AI is the most disruptive technology of our lifetimes, and AI chips are the most disruptive infrastructure for AI. By that measure, the impact of what Graphcore is about to massively unleash in the world is beyond description. Here is how pushing the boundaries of Moore’s Law with IPUs works, and how it compares to today’s state of the art on the hardware and software level. Should incumbent Nvidia worry, and users rejoice?
If luck is another word for being at the right place at the right time, you could say we got lucky. Graphcore, the hottest name in AI chips, has been on our radar for a while now, and a discussion with Graphcore’s founders was planned well before the news about it broke out this week.
Graphcore, as you may have heard by now, just secured another $200 million of funding from BMW, Microsoft, and leading financial investors to deliver the world’s most advanced AI chip at scale. Names include the likes of Atomico, Merian Chrysalis, Investment Company Limited, Sofina, and Sequoia. As Graphcore CEO and Founder, Nigel Toon shared, Graphcore had to turn down investors for this round, including, originally, the iconic Sequoia fund.
Graphcore is now officially a unicorn, with a valuation of $1.7 billion. Graphcore’s partners such as Dell, the world’s largest server producer, Bosch, the world’s largest supplier of electronics for the automotive industry, and Samsung, the world’s largest consumer electronics company, have access to its chips already. So, here’s your chance to prepare for, and understand, the revolution you’re about to see unfolding in the not-so-distant future.
Learning how the brain works is one thing, modeling chips after it is another
Graphcore is based in Bristol, UK, and was founded by semiconductor industry veterans Nigel Toon, CEO, and Simon Knowles, CTO. Toon and Knowles were previously involved in companies such as Altera, Element14, and Icera that exited for combined value in the billions. Toon is positive they can, and will, disrupt the semiconductor industry more than ever before this time around, breaking what he sees as the near-monopoly of Nvidia.
Nvidia is the dominant player in AI workloads, with its GPU chips, and it keeps evolving. There are more players in the domain, but Toon believes it’s only Nvidia that has a clear, coherent strategy and an effective product in the marketplace. There are also players such as Google, with its TPU investing in AI chips, but Toon claims Graphcore has the leading edge and a fantastic opportunity to build an empire with its IPU (Intelligent Processor Unit) chip. He cites the success of ARM mobile processors versus incumbents of the time as an example.
In order to understand his confidence, and that of investors and partners, we need to understand what exactly Graphcore does and how that is different from the competition. Machine learning and AI are the most rapidly developing and disruptive technologies. Machine learning, which is at the core of what is called AI these days, is effectively very efficient pattern matching, based on a combination of appropriate algorithms (models) and data (training sets).

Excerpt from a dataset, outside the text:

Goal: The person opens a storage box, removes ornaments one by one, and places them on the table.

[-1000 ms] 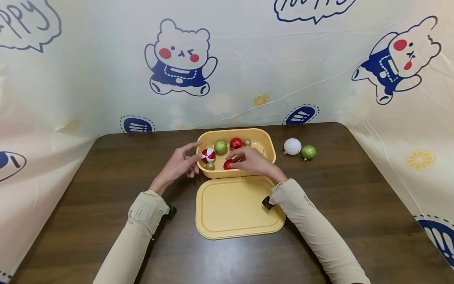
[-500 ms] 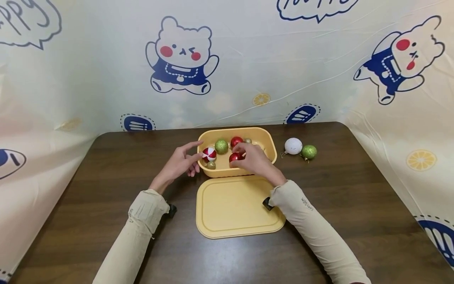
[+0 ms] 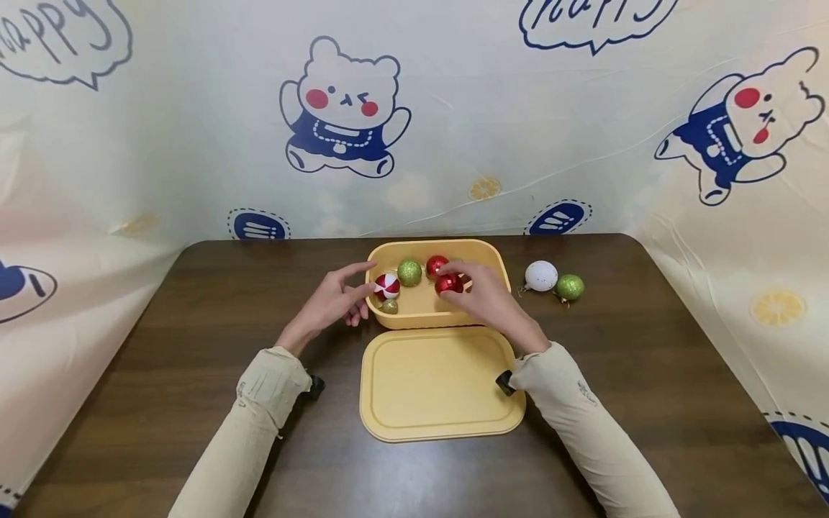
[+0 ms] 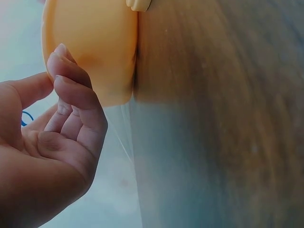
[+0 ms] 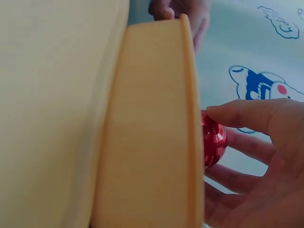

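A yellow box [image 3: 427,321] stands near the table's back edge with several Christmas baubles inside. My right hand [image 3: 490,296] reaches over its front wall and holds a shiny red bauble [image 3: 449,285] between thumb and fingers, which also shows past the rim in the right wrist view [image 5: 214,142]. My left hand [image 3: 333,298] grips the box's left end, thumb at the rim, the other fingers bent against the outer wall [image 4: 95,57]. Inside lie a red-and-white bauble [image 3: 388,286], a green glitter one [image 3: 409,273], a small gold one [image 3: 390,306] and another red bauble [image 3: 436,265].
A flat yellow lid [image 3: 440,381] lies on the brown table [image 3: 194,345] right before the box. To the box's right sit a white bauble [image 3: 540,275] and a green one [image 3: 570,288]. A printed curtain [image 3: 453,144] hangs behind the table.
My right hand has shifted the red bauble rightward and back inside the box, close to the other red one. My left hand keeps its place at the left end. The head view has tilted slightly.
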A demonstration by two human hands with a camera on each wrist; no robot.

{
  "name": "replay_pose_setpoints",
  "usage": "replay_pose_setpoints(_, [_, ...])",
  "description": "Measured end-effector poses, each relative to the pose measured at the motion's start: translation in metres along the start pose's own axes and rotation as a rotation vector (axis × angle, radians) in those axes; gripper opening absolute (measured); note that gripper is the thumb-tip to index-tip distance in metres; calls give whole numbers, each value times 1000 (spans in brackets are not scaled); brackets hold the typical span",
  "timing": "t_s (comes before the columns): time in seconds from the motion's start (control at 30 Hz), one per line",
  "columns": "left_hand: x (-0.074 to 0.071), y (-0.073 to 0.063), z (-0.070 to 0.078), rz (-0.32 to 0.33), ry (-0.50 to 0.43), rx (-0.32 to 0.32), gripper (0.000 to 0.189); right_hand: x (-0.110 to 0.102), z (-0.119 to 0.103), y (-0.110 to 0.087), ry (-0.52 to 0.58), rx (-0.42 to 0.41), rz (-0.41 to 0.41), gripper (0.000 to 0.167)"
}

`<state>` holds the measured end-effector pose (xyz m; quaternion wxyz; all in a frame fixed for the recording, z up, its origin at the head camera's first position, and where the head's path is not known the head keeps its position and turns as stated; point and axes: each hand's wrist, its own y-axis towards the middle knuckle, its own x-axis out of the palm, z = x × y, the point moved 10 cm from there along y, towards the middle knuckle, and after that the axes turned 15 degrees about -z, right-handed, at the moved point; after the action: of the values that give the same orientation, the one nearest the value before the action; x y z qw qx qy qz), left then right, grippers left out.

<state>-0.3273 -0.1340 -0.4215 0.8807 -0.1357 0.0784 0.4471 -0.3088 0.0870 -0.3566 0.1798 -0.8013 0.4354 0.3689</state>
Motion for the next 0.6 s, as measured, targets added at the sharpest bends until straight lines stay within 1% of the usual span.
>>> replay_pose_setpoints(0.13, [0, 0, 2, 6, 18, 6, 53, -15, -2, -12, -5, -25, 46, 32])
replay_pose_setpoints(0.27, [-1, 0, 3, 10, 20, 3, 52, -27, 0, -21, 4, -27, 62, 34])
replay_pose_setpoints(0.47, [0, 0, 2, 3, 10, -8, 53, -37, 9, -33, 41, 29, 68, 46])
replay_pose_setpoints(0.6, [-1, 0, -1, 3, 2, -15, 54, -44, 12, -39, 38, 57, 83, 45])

Some people go to the extreme of calling AI, essentially, matrix multiplication. While such reductionism is questionable, the fact remains that much of machine learning is about efficient data operations at scale. This is why GPUs are so good at machine learning workloads. Their architecture, originally developed for graphics rendering, has proven very efficient for data operations as well.
Graphcore revolutionizes hardware and software, using Graphs
What Graphcore has done, however, is to invest in a new architecture altogether. This is why Toon believes they have the edge over other options, which he sees as adding ad-hoc, incremental improvements. Toon notes that what the competition does is effectively building specialized chips (ASICs) that are very good at some specific mathematical operation on data, optimized for a specific workload. This, he argues, won’t do for tomorrow’s workloads.
So, what is so special about Graphcore’s own architecture? There has been some speculation that Graphcore is building what is called a neuromorphic AI chip: A processor built after a model of the human brain, with its neurons and synapses mirrored in its architecture. Knowles, however, dispels this misconception:
“The brain is a great exemplar for computer architects in this brave new endeavor of machine intelligence. But the strengths and weaknesses of silicon are very different to those of wetware. We have not copied nature’s pattern for flying machines, nor for surface locomotion, nor for engines, because our engineering materials are different. So, too, with computation.
For example, most neuromorphic computing projects advocate communication by electrical spikes, like the brain. But a basic analysis of energy efficiency immediately concludes that an electrical spike (two edges) is half as efficient for information transmission as a single edge, so following the brain is not automatically a good idea. I think computer architects should always strive to learn how the brain computes, but should not strive to literally copy it in silicon.”
Breaking Moore’s Law, Outperforming GPUs
Energy efficiency is indeed a limiting factor for neuromorphic architectures, but it does not only apply there. Toon, when asked to comment on the limits of Moore’s Law, noted that we’ve gone well beyond what anybody thought was possible, and we still have another 10 to 20 years of progress. But, he went on to add, we’ve reached some fundamental limits.
Toon thinks we’ve reached the lowest voltage that we can use on those chips. So, we can add more transistors, but we can’t make them go much faster: “Your laptop still runs at 2Ghz, it’s just got more cores in it. But we now need thousands of cores to work with machine learning. We need a different architectural process, to design chips in different ways. The old ways of doing it don’t work.”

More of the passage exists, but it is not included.